About this exercise >> Each line from the opening of the listing below through the line that contains "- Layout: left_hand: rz" is to be output exactly as written.

Given information >>
BEGIN

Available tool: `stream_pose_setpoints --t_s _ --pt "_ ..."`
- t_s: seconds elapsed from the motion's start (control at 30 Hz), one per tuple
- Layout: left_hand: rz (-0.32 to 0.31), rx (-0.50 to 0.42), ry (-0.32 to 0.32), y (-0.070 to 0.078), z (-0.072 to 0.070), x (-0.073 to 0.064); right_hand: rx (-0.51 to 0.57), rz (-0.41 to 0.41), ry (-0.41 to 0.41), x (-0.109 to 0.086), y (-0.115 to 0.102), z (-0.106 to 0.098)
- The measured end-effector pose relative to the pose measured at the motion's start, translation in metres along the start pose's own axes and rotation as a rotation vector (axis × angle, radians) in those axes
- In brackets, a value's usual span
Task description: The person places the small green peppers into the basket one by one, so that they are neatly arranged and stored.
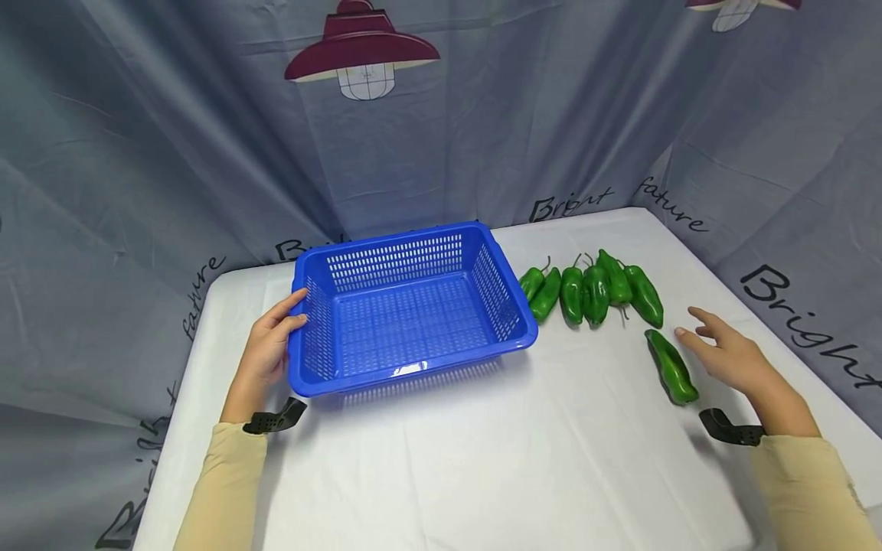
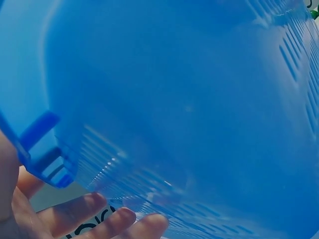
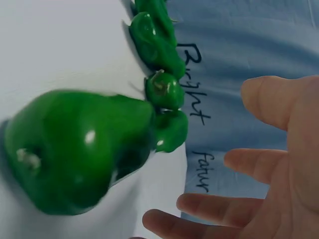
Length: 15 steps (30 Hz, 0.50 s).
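Head view: the left hand point(image 1: 267, 346) pinches the left rim of the blue basket point(image 1: 413, 314). Right of the basket, a row of green peppers point(image 1: 595, 296) lies on the worktop point(image 1: 537, 451); farther right, the right hand point(image 1: 732, 358), fingers spread, hovers just beside a lone pepper point(image 1: 671, 367).

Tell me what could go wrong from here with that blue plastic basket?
The left hand holds the blue rectangular plastic basket at one end only, so it might tip if lifted.
If it slides right, it might bump the nearest glossy green peppers.
A single long green pepper lies loose beside the open right hand, so a clumsy reach might roll it away.
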<state>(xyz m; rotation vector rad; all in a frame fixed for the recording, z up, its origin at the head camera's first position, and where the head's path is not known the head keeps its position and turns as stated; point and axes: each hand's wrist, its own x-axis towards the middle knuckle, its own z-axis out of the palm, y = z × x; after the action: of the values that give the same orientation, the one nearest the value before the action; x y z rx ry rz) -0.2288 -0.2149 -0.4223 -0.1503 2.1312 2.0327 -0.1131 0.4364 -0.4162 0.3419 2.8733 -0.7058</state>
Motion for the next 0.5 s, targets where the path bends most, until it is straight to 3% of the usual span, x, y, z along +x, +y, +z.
stream_pose_setpoints --t_s 0.33,0.5 --pt "-0.008 -0.005 0.001 -0.002 0.001 -0.001 0.161 -0.028 0.03 -0.003 0.009 0.017" --pt "0.001 -0.025 0.0 -0.002 0.001 0.0 0.177 -0.052 0.004 -0.001 0.01 0.023"
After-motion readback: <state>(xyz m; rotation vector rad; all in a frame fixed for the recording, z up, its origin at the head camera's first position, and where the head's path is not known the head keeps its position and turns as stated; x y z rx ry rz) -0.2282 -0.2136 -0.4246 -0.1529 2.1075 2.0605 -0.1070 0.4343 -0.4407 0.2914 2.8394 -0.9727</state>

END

Output of the task >>
Available tool: `stream_pose_setpoints --t_s _ --pt "_ ..."`
- t_s: seconds elapsed from the motion's start (control at 30 Hz), one per tuple
- Layout: left_hand: rz (-0.32 to 0.31), rx (-0.50 to 0.42), ry (-0.32 to 0.32), y (-0.070 to 0.078), z (-0.072 to 0.070), x (-0.073 to 0.064); right_hand: rx (-0.51 to 0.57), rz (-0.41 to 0.41), ry (-0.41 to 0.41), x (-0.109 to 0.086), y (-0.115 to 0.102), z (-0.106 to 0.098)

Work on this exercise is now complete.